■ Assignment
Print the whole listing again exactly as it stands, leaving out any images.

Exercise data START

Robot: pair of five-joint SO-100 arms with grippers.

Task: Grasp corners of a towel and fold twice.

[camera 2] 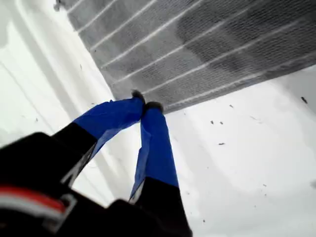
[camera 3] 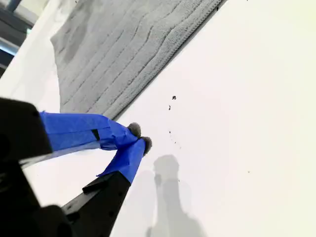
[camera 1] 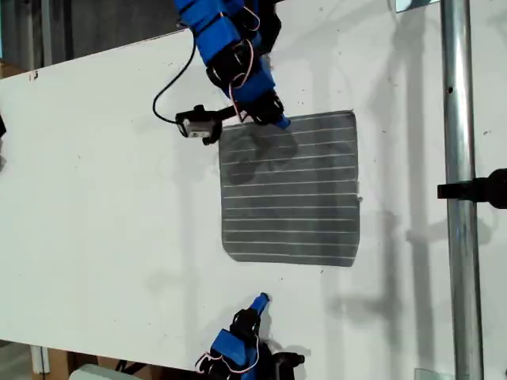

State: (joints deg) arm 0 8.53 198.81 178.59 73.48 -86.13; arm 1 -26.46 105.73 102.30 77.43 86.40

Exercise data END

■ Result
Robot: pair of five-joint SO-100 arms with grippers.

Task: Grasp corners of a towel and fold twice.

[camera 2] 
[camera 3] 
[camera 1] 

State: (joints deg) arm 0 8.53 198.81 178.59 73.48 -86.13; arm 1 -26.46 105.73 102.30 77.43 86.40

That is the entire output.